_Material provided_

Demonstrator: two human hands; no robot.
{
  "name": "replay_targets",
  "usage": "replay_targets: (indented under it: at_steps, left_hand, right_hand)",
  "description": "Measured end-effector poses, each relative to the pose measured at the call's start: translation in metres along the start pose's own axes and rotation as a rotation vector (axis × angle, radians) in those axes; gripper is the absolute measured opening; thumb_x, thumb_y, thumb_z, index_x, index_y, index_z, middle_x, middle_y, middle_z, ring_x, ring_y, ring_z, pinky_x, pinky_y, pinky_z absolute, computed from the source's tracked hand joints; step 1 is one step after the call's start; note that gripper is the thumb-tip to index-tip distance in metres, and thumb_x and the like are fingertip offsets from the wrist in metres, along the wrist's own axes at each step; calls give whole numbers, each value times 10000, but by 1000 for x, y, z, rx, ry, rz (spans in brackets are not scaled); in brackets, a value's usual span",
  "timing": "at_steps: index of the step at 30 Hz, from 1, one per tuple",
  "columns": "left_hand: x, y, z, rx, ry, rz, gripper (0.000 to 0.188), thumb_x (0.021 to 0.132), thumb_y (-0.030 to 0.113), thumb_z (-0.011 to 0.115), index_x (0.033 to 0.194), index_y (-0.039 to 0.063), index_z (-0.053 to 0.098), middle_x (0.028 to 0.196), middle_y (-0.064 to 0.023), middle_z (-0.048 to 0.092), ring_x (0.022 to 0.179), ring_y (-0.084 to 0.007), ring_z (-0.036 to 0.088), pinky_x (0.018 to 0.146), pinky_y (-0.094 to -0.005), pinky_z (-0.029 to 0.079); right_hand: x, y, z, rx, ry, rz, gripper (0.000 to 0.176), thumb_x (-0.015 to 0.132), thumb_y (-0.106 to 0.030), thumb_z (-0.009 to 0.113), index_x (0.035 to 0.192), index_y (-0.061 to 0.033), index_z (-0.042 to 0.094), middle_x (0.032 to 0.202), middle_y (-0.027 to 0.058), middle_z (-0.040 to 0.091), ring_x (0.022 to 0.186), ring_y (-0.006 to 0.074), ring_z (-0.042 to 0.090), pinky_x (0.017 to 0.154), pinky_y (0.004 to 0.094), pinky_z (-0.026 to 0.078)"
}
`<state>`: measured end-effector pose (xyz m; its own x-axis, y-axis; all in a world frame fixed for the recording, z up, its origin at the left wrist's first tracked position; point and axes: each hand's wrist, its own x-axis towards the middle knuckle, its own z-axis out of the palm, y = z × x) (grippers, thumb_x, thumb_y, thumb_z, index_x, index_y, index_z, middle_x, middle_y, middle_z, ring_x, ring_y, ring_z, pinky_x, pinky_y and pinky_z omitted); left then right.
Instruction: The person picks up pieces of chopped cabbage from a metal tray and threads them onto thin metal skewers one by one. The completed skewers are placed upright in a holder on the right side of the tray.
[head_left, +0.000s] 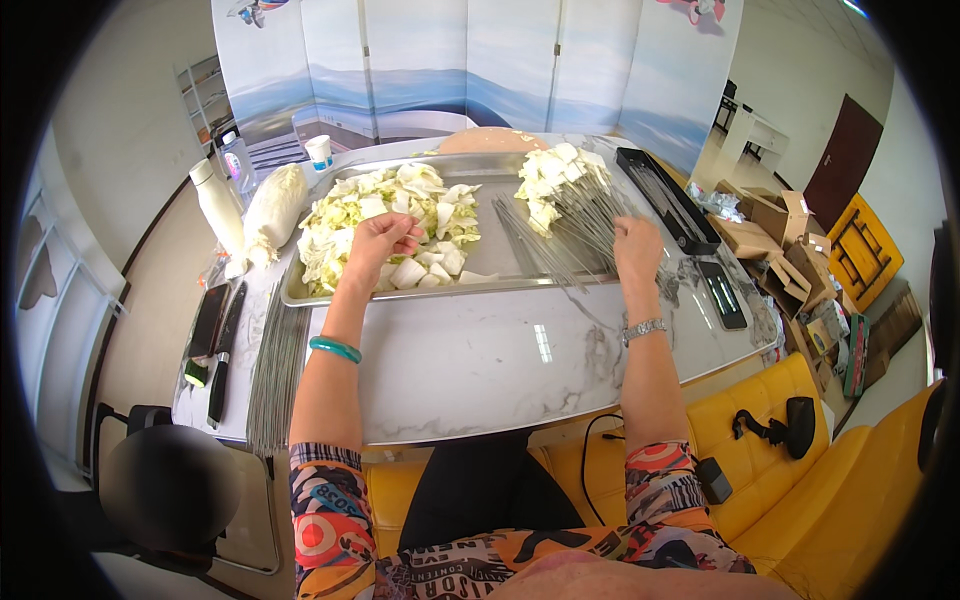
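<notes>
My left hand (384, 238) hovers over a heap of cut napa cabbage (337, 232) in the left part of a metal tray (491, 225). Its thumb and fingers are drawn together; whether a small piece is between them cannot be made out. At the tray's right edge, my right hand (638, 244) has its fingers curled beside the near ends of thin metal skewers (592, 217). Whether it pinches one is hidden. Cabbage pieces (566, 165) are threaded on the skewers' far ends. More bare skewers (536, 244) lie slanted across the tray beside them.
Left of the tray are a whole napa cabbage (276, 202), a white bottle (217, 210), a knife (225, 360) and a skewer bundle (276, 375). A black box of skewers (664, 199) and a phone (722, 296) lie right. A paper cup (319, 154) stands behind.
</notes>
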<state>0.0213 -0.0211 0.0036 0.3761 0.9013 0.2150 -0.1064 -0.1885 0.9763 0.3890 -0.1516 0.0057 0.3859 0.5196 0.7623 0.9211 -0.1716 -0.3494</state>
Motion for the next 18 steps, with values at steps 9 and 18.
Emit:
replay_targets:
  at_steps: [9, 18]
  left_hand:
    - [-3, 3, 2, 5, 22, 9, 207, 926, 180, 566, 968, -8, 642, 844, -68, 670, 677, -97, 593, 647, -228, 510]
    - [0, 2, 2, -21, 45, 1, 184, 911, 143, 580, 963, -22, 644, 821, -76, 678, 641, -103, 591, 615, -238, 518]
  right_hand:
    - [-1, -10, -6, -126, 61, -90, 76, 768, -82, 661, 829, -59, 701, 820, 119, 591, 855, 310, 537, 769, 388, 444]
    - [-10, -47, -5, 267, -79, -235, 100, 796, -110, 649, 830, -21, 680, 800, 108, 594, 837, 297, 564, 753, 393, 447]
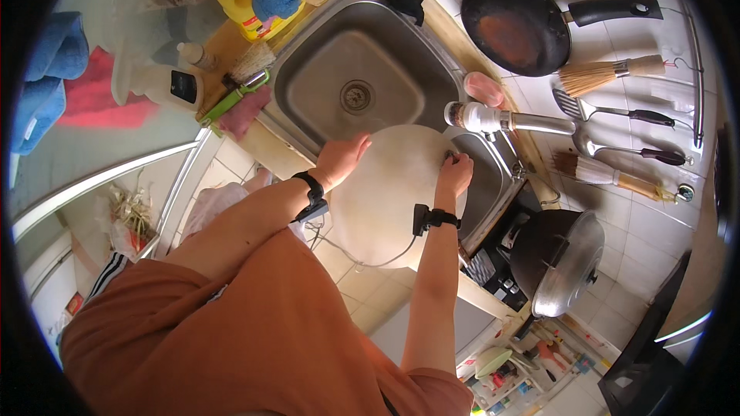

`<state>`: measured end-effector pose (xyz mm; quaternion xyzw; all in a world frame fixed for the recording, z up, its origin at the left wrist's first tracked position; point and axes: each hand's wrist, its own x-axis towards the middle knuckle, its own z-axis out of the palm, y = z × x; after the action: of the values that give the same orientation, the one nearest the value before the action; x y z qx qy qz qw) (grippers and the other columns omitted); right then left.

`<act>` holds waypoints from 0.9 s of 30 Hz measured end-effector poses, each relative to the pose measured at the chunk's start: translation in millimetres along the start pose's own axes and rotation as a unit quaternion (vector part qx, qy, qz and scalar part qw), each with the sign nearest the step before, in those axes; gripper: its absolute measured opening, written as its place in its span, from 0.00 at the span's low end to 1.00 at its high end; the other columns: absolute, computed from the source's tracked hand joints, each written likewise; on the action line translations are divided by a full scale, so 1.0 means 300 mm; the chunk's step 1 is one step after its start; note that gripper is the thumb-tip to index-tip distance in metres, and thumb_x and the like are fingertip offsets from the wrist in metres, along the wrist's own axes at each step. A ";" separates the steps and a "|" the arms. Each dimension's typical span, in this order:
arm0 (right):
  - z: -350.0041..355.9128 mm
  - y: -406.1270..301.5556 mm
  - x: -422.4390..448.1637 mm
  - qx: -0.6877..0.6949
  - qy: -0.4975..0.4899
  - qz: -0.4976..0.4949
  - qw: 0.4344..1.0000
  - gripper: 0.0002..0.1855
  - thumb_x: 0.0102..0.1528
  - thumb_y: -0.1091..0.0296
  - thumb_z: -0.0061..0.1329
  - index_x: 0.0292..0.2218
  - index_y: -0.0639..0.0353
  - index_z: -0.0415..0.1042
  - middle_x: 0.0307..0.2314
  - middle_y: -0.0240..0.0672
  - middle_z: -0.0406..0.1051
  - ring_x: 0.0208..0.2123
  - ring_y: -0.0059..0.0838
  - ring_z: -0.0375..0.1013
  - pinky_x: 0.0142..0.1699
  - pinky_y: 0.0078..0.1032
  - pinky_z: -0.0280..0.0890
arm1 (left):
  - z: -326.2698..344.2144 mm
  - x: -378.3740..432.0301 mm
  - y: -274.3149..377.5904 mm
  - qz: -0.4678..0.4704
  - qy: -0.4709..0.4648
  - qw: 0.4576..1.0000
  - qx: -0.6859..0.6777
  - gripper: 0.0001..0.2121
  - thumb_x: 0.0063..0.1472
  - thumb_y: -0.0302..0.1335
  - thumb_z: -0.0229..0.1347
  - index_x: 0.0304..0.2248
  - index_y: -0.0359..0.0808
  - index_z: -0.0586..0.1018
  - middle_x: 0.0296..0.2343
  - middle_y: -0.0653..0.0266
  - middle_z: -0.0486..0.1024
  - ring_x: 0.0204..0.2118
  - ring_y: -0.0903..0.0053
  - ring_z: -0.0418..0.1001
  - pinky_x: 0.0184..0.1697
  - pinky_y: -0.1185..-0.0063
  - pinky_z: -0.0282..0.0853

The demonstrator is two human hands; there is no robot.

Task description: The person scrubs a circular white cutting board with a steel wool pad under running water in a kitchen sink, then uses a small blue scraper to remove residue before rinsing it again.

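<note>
A large round, pale board (393, 202), seemingly a cutting board, lies over the near side of a stainless steel double sink (324, 17). At its left edge, my left hand (342, 160) holds the rim, the fingers partly hidden. My right hand (455, 175) is closed around a small dark scrubber (449, 155), probably steel wool, against the board's upper right part. The tap (509, 121), with a white spout attachment, reaches in just above that hand. No water stream is visible.
A frying pan (514, 23), brushes (613, 75) and a slotted turner (613, 112) hang on the tiled wall. A lidded wok (537, 254) sits on the black stove at right. Bottles (167, 88), a green-handled brush (231, 98) and a yellow jug (237, 8) stand left.
</note>
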<state>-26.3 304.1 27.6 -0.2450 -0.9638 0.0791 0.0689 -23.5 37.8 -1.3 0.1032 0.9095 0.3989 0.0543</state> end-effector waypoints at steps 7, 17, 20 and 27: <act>0.011 -0.237 -0.277 0.119 -0.042 -0.130 0.983 0.07 0.47 0.70 0.51 0.31 0.55 0.71 0.29 0.38 0.68 0.36 0.39 0.68 0.42 0.34 0.65 | -0.022 0.008 -0.011 -0.056 -0.029 0.998 -0.004 0.10 0.65 0.38 0.44 0.39 0.41 0.68 0.14 0.54 0.70 0.16 0.56 0.70 0.18 0.62 0.64; 0.051 -0.148 -0.027 0.043 -0.014 0.051 0.998 0.08 0.49 0.68 0.50 0.31 0.61 0.70 0.31 0.43 0.70 0.34 0.43 0.71 0.40 0.37 0.66 | -0.017 0.012 0.017 -0.041 -0.026 0.999 0.017 0.10 0.65 0.37 0.44 0.38 0.41 0.68 0.15 0.54 0.71 0.17 0.56 0.71 0.20 0.63 0.66; 0.058 -0.256 -0.196 0.133 -0.014 -0.117 0.984 0.07 0.49 0.69 0.49 0.31 0.59 0.69 0.30 0.40 0.68 0.35 0.42 0.69 0.40 0.37 0.65 | -0.022 0.008 0.008 -0.085 -0.037 0.995 -0.027 0.11 0.65 0.38 0.43 0.36 0.39 0.68 0.20 0.51 0.73 0.23 0.54 0.72 0.26 0.61 0.67; -0.015 -0.027 -0.016 0.055 -0.035 0.063 0.996 0.07 0.50 0.71 0.47 0.32 0.62 0.70 0.31 0.42 0.69 0.37 0.43 0.68 0.43 0.37 0.65 | -0.010 0.007 0.011 -0.021 -0.013 1.000 -0.011 0.10 0.65 0.37 0.44 0.38 0.40 0.68 0.15 0.55 0.72 0.18 0.57 0.72 0.20 0.64 0.67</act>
<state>-25.2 295.3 33.1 -0.2983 -0.9424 0.1450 0.0433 -25.5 38.3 3.2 0.0891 0.9062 0.4064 0.0758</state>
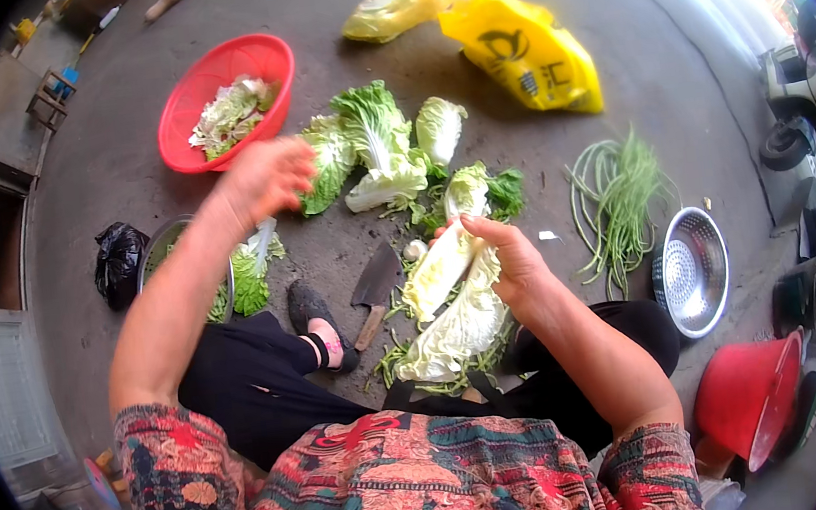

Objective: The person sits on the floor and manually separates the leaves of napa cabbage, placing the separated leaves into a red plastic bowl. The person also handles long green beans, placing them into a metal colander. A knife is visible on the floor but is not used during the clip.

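Observation:
My right hand (510,255) grips a pale napa cabbage (440,270), its thumb on top near the upper end. Another whitish cabbage piece (455,340) hangs just below and touches it; whether it is joined is unclear. Blurred by motion, my left hand (271,176) hovers beside the red plastic basket (170,123), fingers apart and nothing visible in them. Torn leaves (233,112) lie inside that basket. On the floor ahead are loose cabbage leaves (374,126) and a small napa cabbage (440,129). A cleaver (378,277) with a wooden handle lies by my shoe.
Green bean pieces (390,366) lie between my feet, long beans (617,201) and a metal colander (693,271) to the right. Yellow plastic bags (528,52) sit at the back. At left are a black bag (121,265) and another colander (231,294); a red tub (752,397) stands lower right.

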The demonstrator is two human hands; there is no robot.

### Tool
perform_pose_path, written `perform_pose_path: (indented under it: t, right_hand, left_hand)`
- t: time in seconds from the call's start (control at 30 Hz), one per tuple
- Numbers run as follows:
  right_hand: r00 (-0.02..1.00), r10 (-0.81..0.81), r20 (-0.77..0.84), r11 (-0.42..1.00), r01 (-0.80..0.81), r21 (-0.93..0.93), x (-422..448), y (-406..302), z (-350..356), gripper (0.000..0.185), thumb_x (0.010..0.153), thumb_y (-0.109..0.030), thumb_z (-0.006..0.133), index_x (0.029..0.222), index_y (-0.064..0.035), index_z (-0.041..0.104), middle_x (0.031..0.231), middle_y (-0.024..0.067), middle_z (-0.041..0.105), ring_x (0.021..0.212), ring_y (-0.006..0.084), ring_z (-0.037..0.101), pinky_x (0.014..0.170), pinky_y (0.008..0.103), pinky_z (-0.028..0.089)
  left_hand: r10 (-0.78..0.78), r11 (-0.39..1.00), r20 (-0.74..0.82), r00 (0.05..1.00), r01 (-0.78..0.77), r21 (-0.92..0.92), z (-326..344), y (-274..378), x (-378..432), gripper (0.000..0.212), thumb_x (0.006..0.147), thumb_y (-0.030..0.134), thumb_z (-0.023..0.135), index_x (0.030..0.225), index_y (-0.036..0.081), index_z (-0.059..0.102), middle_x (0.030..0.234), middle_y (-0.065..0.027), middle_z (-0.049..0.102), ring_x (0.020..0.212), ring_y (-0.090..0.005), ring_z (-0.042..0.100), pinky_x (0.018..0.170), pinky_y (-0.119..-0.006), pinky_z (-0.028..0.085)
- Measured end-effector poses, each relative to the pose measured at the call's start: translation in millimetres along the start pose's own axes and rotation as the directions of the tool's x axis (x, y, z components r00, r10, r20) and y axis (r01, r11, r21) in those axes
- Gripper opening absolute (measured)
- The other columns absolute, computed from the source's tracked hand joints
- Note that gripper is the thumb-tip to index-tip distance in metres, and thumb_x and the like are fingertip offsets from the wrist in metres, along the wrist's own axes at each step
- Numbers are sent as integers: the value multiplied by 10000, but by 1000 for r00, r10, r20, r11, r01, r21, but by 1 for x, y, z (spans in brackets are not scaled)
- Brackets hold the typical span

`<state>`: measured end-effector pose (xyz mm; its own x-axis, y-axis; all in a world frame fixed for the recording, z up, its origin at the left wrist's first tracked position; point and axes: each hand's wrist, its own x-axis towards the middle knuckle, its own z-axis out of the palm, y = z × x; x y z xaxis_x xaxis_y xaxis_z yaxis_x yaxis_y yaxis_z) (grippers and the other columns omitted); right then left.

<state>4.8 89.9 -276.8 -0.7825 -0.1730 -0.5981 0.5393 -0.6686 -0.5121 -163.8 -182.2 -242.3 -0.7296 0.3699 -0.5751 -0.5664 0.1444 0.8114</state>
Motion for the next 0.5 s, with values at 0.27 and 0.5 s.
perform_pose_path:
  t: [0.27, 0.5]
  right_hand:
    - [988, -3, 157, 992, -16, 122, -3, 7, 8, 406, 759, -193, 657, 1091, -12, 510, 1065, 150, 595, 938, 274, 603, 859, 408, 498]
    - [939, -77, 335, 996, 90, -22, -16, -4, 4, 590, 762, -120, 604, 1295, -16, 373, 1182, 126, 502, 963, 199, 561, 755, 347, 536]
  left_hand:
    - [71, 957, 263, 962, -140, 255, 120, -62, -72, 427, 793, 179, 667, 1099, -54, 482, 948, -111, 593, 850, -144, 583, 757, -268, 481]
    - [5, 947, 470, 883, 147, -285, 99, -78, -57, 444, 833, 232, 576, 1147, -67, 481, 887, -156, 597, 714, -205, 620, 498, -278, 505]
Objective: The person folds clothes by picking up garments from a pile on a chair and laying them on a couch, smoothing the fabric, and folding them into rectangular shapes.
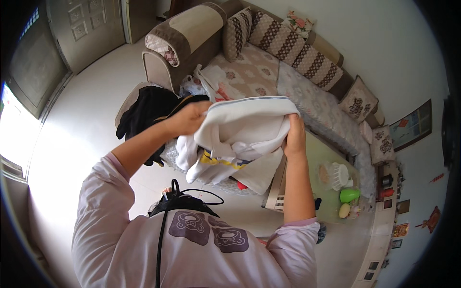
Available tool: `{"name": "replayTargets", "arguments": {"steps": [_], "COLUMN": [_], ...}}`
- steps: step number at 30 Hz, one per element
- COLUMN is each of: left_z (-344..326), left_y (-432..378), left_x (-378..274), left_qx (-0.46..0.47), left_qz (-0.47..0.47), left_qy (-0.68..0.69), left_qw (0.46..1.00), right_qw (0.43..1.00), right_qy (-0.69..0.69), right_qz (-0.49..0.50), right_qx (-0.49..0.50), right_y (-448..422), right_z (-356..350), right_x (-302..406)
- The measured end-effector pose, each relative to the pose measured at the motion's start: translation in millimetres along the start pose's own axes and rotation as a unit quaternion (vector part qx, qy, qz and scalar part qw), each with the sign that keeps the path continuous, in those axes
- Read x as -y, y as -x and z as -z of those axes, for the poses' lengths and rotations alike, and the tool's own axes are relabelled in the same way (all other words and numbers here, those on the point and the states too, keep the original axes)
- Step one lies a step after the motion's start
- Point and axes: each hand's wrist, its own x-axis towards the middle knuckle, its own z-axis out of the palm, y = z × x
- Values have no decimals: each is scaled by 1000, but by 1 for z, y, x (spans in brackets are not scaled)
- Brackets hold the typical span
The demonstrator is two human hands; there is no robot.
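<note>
A white garment [248,118] is stretched between my two hands, its wide fabric band spread into a loop. My left hand [192,117] grips the band at the left end, slightly blurred. At the right end my right hand [296,135] pinches the band, thumb on the inner side. Lower down, white folds with a yellow and dark blue print [216,159] hang over a covered seat. To the left of my left hand lies a black garment [147,104] with a tan stripe. Which opening of the white garment faces me cannot be settled.
Behind the garment stands a sofa [252,66] with patterned cushions and crumpled plastic bags [209,81]. On my right a glass-topped coffee table [320,147] carries a white plastic basket [339,175] and a green plastic jug [349,195]. A doorway is at the far left.
</note>
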Motion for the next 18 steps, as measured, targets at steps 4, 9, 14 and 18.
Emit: {"name": "replayTargets", "arguments": {"steps": [4, 9, 14, 18], "left_z": [39, 53, 46, 57], "left_y": [-3, 0, 2, 5], "left_x": [-45, -67, -83, -74], "left_qx": [34, 52, 48, -28], "left_qz": [132, 236, 82, 203], "left_qy": [-12, 388, -132, -82], "left_qw": [991, 889, 987, 975], "right_qw": [990, 966, 964, 968], "right_qy": [109, -65, -79, -38], "right_qz": [-84, -247, -255, -210], "right_qx": [26, 36, 15, 133], "right_y": [6, 6, -5, -2], "right_z": [10, 10, 3, 5], "right_x": [-1, -5, -10, -2]}}
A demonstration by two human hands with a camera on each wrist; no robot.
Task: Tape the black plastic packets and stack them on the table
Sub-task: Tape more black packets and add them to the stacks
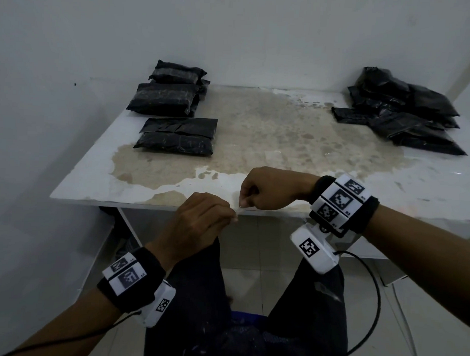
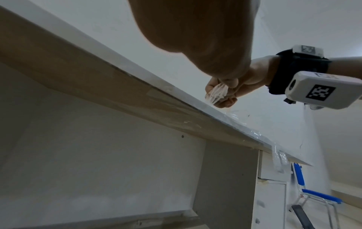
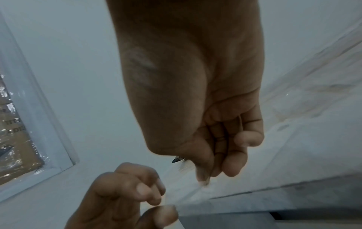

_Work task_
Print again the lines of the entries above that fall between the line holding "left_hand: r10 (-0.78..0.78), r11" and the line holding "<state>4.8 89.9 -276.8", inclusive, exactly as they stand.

_Solution to this task_
  left_hand: r10 (-0.78..0.78), r11 (-0.39..1.00), r20 (-0.74..0.82), r00 (0.05..1.00), r01 (-0.78..0.77), r21 (-0.92..0.92), z (-326..344), y (-274..378), x (-378..432), gripper (0.000..0.212), thumb_x (0.006..0.147), thumb_y (-0.030..0.134), thumb_z (-0.023..0.135), index_x (0.030..0.225), index_y (-0.036..0.081), index_z (-0.059..0.102), middle_x (0.030..0.234), middle_y (-0.065..0.027), middle_z (-0.049..0.102), ring_x (0.020..0.212), ring_y (-0.090..0.005), ring_z (-0.042..0.100), pinky_x (0.018..0.170), pinky_y (-0.119..-0.006), pinky_z (-0.028..0.085)
- Measured end-effector poses, each relative to the pose measured at the call's start: translation in millimetres along the start pose's own axes and rotation as the directions of the tool's x axis (x, y, z components r00, r10, r20) and y axis (r01, r11, r21) in those axes
- Gripper opening absolute (measured)
- The other columns absolute, computed from the source's tracked hand joints
- Note that gripper is the thumb-tip to index-tip distance in metres, and thumb_x and the like are fingertip offsets from the wrist in metres, along the wrist's own axes at each step
- Numbers are sent as integers: the value multiplied by 10000, but by 1000 for r00, r10, r20, r11, r01, r21, but by 1 for x, y, z (spans in brackets are not scaled)
- Brackets hold the typical span

`<state>`: measured end-effector pose (xyz mm; its own x-axis, y-axis; all in a world frame fixed for the recording, z up, its origin at the left wrist's first tracked position; point and axes: each hand's wrist, its own x-axis towards the middle knuckle, its own z-axis out of the palm, y = z × x; x y z xaxis_x xaxis_y xaxis_z yaxis_x yaxis_y yaxis_z) (grippers and the other columns omitted); right then left.

<state>4.8 89.9 -276.8 -0.7825 -0.1730 -0.5981 0.5393 -0.6686 -0.5121 -163.8 -182.2 -242.3 -0.7296 0.3699 -0.5751 -0.5664 0.1444 0.8114</state>

Now the output is complete.